Scipy curve_fit seams to be working badly. Which python libary for fitting curves is more stable?

Question

I took the example of the official documantation page of scipy optimize curve_fit.(https://docs.scipy.org/doc/scipy/reference/generated/scipy.optimize.curve_fit.html) and modified the function in the example a little bit and scipy throws a warning "Covariance of the parameters could not be estimated" and gives me a bad fit. In my opion the fit of such a not really special function should be work fine, so that curve_fit seem to be working badly or I am missing some points and had a bad start?

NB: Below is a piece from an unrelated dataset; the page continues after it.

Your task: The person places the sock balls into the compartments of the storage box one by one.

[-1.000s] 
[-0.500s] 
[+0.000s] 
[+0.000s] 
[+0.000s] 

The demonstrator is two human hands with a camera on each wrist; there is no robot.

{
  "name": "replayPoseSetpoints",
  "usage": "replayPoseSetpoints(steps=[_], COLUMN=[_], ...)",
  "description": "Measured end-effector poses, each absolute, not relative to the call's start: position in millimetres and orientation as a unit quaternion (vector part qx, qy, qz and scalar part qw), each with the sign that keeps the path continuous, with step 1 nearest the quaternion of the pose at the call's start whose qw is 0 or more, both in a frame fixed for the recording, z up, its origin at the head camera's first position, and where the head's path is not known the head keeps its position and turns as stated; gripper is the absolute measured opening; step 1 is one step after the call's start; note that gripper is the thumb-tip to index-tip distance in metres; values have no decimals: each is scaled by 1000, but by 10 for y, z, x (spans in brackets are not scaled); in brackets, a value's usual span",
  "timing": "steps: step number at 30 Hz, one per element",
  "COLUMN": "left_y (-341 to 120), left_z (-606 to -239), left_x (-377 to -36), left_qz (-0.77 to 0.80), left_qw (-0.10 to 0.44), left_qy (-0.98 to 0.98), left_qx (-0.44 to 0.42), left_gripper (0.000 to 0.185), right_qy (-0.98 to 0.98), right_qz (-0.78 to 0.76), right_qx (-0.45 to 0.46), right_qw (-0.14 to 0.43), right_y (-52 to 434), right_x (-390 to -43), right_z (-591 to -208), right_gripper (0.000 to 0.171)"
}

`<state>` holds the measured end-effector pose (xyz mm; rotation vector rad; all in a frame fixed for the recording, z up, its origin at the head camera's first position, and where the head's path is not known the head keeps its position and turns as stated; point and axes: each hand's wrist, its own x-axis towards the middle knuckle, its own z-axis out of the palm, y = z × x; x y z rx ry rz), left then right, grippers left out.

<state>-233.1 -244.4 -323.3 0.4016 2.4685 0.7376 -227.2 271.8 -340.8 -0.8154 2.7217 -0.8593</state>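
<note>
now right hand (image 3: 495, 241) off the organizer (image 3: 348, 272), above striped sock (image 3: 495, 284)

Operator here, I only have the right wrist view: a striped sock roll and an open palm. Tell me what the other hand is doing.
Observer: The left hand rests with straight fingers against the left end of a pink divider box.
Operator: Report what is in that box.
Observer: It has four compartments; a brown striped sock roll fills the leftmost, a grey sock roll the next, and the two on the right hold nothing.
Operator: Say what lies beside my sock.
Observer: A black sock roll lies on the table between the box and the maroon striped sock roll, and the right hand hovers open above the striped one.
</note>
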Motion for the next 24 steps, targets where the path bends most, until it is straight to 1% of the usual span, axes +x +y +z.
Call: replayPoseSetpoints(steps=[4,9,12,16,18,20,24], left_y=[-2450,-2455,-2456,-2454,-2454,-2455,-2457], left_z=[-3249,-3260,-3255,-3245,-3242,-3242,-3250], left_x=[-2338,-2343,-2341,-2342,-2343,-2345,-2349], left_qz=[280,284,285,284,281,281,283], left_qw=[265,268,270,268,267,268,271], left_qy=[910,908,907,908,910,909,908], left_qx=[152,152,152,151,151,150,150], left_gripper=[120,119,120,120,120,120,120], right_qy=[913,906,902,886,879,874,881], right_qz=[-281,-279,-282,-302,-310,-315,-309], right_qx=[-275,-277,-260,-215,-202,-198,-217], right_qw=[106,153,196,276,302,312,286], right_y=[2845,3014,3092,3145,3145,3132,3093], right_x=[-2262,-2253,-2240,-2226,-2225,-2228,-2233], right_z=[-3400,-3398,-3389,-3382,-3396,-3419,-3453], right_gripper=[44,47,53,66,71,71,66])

Could someone give me a hint what is the problem or which libary I could use instead.

from scipy.optimize import curve_fit

def func(x, a, b, c):
    return a - b*np.exp(-c*x)

xdata = np.linspace(0, 4, 50)
y = func(xdata, 823.5, 5.3, 8.2)
rng = np.random.default_rng()
y_noise = 0.2 * rng.normal(size=xdata.size)
ydata = y + y_noise
plt.plot(xdata, ydata, 'b-', label='data')

popt, pcov = curve_fit(func, xdata, ydata)
plt.plot(xdata, func(xdata, *popt), 'r-', label='fit: a=%5.3f, b=%5.3f, c=%5.3f' % tuple(popt))

plt.plot(xdata, y, 'g--', label='Original')
plt.xlabel('x')
plt.ylabel('y')
plt.legend()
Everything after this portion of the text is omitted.